▶ [Aim of the exercise] Without omitting anything, copy every entry word for word.

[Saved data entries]
━━━

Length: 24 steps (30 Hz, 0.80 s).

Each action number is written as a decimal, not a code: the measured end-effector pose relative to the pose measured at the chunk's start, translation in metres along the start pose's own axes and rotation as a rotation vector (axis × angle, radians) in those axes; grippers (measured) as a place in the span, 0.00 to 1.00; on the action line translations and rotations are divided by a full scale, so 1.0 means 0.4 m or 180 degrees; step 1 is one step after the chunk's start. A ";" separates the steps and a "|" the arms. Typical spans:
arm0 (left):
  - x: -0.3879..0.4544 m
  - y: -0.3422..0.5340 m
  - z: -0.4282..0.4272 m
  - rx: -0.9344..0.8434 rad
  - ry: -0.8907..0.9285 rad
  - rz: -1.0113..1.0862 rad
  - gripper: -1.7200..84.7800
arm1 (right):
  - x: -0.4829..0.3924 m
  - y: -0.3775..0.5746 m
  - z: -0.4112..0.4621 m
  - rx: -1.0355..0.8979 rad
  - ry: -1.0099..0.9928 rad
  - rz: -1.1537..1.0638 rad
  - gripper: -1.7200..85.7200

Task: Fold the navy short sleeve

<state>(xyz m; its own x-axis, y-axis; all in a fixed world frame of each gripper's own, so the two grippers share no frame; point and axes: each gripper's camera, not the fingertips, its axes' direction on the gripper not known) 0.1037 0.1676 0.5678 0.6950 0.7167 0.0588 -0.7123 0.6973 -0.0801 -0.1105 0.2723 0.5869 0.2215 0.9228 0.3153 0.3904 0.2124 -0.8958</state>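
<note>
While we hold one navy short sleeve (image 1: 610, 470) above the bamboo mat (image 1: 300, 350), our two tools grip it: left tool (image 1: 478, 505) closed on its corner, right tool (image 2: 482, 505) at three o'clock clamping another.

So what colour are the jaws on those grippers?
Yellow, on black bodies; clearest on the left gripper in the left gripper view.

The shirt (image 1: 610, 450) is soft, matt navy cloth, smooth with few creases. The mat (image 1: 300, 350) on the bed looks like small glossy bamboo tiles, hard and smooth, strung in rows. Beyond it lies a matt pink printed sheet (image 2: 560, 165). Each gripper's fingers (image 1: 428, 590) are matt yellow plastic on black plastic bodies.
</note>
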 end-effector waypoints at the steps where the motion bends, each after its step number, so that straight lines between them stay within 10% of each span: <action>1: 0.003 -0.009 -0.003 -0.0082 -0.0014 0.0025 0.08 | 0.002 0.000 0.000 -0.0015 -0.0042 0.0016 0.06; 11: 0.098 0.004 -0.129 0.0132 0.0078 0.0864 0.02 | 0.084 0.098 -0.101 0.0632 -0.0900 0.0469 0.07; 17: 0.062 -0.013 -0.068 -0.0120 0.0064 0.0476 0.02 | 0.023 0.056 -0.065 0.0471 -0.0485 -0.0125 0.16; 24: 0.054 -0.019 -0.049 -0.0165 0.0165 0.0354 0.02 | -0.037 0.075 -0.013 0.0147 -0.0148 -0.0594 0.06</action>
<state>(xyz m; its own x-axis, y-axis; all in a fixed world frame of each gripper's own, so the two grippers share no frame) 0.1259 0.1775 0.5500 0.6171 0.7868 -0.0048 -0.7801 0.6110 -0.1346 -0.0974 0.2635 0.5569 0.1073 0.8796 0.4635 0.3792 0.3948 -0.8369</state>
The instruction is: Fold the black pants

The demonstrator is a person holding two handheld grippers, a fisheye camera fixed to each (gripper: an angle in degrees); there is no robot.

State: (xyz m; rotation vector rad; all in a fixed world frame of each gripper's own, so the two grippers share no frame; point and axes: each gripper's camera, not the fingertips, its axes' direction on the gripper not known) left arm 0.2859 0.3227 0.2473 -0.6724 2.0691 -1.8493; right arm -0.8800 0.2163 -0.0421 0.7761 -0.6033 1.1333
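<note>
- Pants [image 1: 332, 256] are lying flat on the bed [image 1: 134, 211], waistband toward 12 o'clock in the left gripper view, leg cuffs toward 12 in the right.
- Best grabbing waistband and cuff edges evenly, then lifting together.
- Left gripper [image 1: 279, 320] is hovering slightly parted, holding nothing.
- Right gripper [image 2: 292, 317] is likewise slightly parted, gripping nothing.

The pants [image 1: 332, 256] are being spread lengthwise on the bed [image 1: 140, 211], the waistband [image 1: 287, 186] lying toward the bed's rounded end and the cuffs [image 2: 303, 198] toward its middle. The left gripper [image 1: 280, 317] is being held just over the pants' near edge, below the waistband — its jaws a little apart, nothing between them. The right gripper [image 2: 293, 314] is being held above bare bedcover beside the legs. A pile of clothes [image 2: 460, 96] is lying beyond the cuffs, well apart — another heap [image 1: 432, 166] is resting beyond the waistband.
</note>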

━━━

▶ [Answer section]
Length: 24 steps (30 Hz, 0.80 s).

Each action number is written as a decimal, not a code: the measured end-effector pose relative to the pose measured at the chunk's start, translation in metres along the start pose's own axes and rotation as a rotation vector (axis × angle, radians) in those axes; grippers (measured) as a place in the span, 0.00 to 1.00; on the action line translations and rotations are divided by a full scale, so 1.0 means 0.4 m or 180 degrees; step 1 is one step after the chunk's start. A ";" separates the steps and a "|" the arms. Typical spans:
arm0 (left):
  - x: -0.3879..0.4544 m
  - y: -0.3422..0.5340 m
  - z: -0.4282..0.4272 m
  - rx: -0.9344..0.8434 rad
  - ry: -0.8907..0.9285 rad
  - rz: -1.0113..1.0862 rad
  - gripper: -1.7200..84.7800
arm1 (right):
  - x: -0.4829..0.3924 m
  - y: -0.3775..0.5746 m
  - z: -0.4112..0.4621 m
  - rx: -1.0355..0.8979 rad
  - ry: -1.0099..0.9928 rad
  - rz: -1.1537..1.0638 rad
  - gripper: -1.7200..85.7200

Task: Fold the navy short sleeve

<state>(xyz m; its own x-axis, y-axis; all in a fixed world frame of each gripper's own, so the two grippers share no frame; point and axes: each gripper's camera, not the fingertips, its axes' direction on the gripper not known) 0.1037 0.1676 0.5678 0.6950 0.7167 0.0588 -0.7123 0.6973 -0.0801 -0.1105 0.2723 0.5869 0.2215 0.9228 0.3153 0.3904 0.2124 -0.8958</state>
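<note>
While we hold one navy short sleeve (image 1: 610, 470) above the bamboo mat (image 1: 300, 350), our two tools grip it: left tool (image 1: 478, 505) closed on its corner, right tool (image 2: 482, 505) at three o'clock clamping another.

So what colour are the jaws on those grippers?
Yellow, on black bodies; clearest on the left gripper in the left gripper view.

The shirt (image 1: 610, 450) is soft, matt navy cloth, smooth with few creases. The mat (image 1: 300, 350) on the bed looks like small glossy bamboo tiles, hard and smooth, strung in rows. Beyond it lies a matt pink printed sheet (image 2: 560, 165). Each gripper's fingers (image 1: 428, 590) are matt yellow plastic on black plastic bodies.
</note>
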 end-effector waypoints at the steps where the motion bends, each after its step number, so that straight lines between them stay within 10% of each span: <action>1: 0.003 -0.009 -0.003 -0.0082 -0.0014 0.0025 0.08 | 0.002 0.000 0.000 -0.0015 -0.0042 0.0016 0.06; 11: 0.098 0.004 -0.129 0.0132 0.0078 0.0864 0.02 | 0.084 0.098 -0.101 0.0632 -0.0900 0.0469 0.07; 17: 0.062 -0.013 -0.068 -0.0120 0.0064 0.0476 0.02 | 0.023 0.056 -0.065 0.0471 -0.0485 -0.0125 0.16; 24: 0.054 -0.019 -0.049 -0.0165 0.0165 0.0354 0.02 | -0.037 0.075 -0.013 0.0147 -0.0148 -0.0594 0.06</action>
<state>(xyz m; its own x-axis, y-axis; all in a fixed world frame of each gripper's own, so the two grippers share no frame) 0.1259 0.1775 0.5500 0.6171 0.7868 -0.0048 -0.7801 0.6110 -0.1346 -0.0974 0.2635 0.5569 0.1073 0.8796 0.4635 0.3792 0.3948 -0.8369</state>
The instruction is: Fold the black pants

The demonstrator is a person holding two handheld grippers, a fisheye camera fixed to each (gripper: an angle in degrees); there is no robot.

State: (xyz m; rotation vector rad; all in a fixed world frame of each gripper's own, so the two grippers share no frame; point and axes: each gripper's camera, not the fingertips, its axes' direction on the gripper not known) left arm 0.2859 0.3227 0.2473 -0.6724 2.0691 -1.8493; right arm -0.8800 0.2163 -0.0421 0.7761 -0.6033 1.1333
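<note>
- Pants [image 1: 332, 256] are lying flat on the bed [image 1: 134, 211], waistband toward 12 o'clock in the left gripper view, leg cuffs toward 12 in the right.
- Best grabbing waistband and cuff edges evenly, then lifting together.
- Left gripper [image 1: 279, 320] is hovering slightly parted, holding nothing.
- Right gripper [image 2: 292, 317] is likewise slightly parted, gripping nothing.

The pants [image 1: 332, 256] are being spread lengthwise on the bed [image 1: 140, 211], the waistband [image 1: 287, 186] lying toward the bed's rounded end and the cuffs [image 2: 303, 198] toward its middle. The left gripper [image 1: 280, 317] is being held just over the pants' near edge, below the waistband — its jaws a little apart, nothing between them. The right gripper [image 2: 293, 314] is being held above bare bedcover beside the legs. A pile of clothes [image 2: 460, 96] is lying beyond the cuffs, well apart — another heap [image 1: 432, 166] is resting beyond the waistband.
</note>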

Exercise complete, with nothing further to add.